[[ PROVIDED MATERIAL open ]]

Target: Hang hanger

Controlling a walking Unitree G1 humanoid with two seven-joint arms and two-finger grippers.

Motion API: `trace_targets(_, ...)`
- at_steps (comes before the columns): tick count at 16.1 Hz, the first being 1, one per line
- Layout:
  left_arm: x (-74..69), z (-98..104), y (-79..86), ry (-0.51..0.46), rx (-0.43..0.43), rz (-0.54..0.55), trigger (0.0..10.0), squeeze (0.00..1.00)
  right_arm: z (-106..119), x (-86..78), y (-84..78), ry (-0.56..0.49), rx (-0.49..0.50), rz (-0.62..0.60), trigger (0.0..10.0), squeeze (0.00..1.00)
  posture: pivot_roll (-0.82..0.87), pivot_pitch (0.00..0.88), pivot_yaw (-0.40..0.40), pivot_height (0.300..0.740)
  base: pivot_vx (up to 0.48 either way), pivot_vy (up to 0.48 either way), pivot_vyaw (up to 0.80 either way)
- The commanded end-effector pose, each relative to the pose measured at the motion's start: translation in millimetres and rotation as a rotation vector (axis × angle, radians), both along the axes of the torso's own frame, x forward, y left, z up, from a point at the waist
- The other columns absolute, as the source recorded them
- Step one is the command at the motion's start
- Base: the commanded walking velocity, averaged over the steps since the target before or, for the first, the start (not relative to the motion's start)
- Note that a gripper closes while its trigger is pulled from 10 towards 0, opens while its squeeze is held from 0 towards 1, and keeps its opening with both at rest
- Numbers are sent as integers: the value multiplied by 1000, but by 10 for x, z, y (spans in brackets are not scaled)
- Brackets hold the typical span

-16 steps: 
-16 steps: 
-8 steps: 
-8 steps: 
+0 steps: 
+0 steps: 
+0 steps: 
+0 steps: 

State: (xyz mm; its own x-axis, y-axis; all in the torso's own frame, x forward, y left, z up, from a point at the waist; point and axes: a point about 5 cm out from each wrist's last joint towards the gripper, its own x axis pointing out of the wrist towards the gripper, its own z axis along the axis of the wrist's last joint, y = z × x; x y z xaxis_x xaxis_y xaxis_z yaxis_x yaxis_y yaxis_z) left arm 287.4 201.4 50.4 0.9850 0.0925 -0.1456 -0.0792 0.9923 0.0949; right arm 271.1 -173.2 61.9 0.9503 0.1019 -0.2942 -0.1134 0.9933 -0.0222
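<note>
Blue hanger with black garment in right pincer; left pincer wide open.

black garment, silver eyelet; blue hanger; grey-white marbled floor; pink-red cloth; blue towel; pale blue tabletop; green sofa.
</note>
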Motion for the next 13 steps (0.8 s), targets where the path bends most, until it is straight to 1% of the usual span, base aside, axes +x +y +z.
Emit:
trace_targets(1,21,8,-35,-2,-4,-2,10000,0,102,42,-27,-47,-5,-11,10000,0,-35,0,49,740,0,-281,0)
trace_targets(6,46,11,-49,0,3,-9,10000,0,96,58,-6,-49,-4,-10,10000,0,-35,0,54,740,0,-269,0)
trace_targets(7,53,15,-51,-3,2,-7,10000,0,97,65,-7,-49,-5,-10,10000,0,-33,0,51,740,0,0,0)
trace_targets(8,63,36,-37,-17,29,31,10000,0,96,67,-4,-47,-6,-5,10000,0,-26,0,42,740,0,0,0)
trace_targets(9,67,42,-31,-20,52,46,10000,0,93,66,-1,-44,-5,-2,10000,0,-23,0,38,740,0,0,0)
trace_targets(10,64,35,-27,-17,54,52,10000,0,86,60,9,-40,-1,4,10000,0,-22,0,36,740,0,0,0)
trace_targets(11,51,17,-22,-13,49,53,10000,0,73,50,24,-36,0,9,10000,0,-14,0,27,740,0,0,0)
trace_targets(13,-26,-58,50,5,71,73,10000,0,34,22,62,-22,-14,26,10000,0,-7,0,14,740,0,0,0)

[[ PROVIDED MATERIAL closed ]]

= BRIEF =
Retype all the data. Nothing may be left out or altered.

= EXPECTED ANSWER =
Target: Hang hanger

Controlling a walking Unitree G1 humanoid with two seven-joint arms and two-finger grippers.

Motion API: `trace_targets(_, ...)`
- at_steps (comes before the columns): tick count at 16.1 Hz, the first being 1, one per line
- Layout:
  left_arm: x (-74..69), z (-98..104), y (-79..86), ry (-0.51..0.46), rx (-0.43..0.43), rz (-0.54..0.55), trigger (0.0..10.0), squeeze (0.00..1.00)
  right_arm: z (-106..119), x (-86..78), y (-84..78), ry (-0.56..0.49), rx (-0.49..0.50), rz (-0.62..0.60), trigger (0.0..10.0), squeeze (0.00..1.00)
  posture: pivot_roll (-0.82..0.87), pivot_pitch (0.00..0.88), pivot_yaw (-0.40..0.40), pivot_height (0.300..0.740)
  base: pivot_vx (up to 0.48 either way), pivot_vy (up to 0.48 either way), pivot_vyaw (up to 0.80 either way)
- The commanded end-effector pose, each relative to the pose measured at the motion's start: translation in millimetres and rotation as a rotation vector (axis × angle, radians), both along the axes of the torso's own frame, x forward, y left, z up, from a point at the waist
- The other columns absolute, as the source recorded them
- Step one is the command at the motion's start
- Base: the commanded walking velocity, averaged over the steps since the target before or, for the first, the start (not relative to the motion's start)
- Note that a gripper closes while its trigger is pulled from 10 towards 0, opens while its squeeze is held from 0 towards 1, and keeps its opening with both at rest
- Numbers are sent as integers: the value multiplied by 1000, but by 10 for x, z, y (spans in brackets are not scaled)
- Brackets hold the typical span

-16 steps: 
-16 steps: 
-8 steps: 
-8 steps: 
+0 steps: 
+0 steps: 
+0 steps: 
+0 steps: 

State: (xyz mm; its own x-axis, y-axis; all in the torso's own frame, x forward, y left, z up, from a point at the waist; point and axes: a point about 5 cm out from each wrist's last joint towards the gripper, its own x axis pointing out of the wrist towards the gripper, its own z axis along the axis of the wrist's last joint, y = z × x; x y z xaxis_x xaxis_y xaxis_z yaxis_x yaxis_y yaxis_z) left arm 287.4 201.4 50.4 0.9850 0.0925 -0.1456 -0.0792 0.9923 0.0949; right arm 271.1 -173.2 61.9 0.9503 0.1019 -0.2942 -0.1134 0.9933 -0.0222
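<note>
Blue hanger with black garment in right pincer; left pincer wide open.

black garment, silver eyelet; blue hanger; grey-white marbled floor; pink-red cloth; blue towel; pale blue tabletop; green sofa.
</note>
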Motion for the next 13 steps (0.8 s), targets where the path bends most, until it is straight to 1% of the usual span, base aside, axes +x +y +z.
Emit:
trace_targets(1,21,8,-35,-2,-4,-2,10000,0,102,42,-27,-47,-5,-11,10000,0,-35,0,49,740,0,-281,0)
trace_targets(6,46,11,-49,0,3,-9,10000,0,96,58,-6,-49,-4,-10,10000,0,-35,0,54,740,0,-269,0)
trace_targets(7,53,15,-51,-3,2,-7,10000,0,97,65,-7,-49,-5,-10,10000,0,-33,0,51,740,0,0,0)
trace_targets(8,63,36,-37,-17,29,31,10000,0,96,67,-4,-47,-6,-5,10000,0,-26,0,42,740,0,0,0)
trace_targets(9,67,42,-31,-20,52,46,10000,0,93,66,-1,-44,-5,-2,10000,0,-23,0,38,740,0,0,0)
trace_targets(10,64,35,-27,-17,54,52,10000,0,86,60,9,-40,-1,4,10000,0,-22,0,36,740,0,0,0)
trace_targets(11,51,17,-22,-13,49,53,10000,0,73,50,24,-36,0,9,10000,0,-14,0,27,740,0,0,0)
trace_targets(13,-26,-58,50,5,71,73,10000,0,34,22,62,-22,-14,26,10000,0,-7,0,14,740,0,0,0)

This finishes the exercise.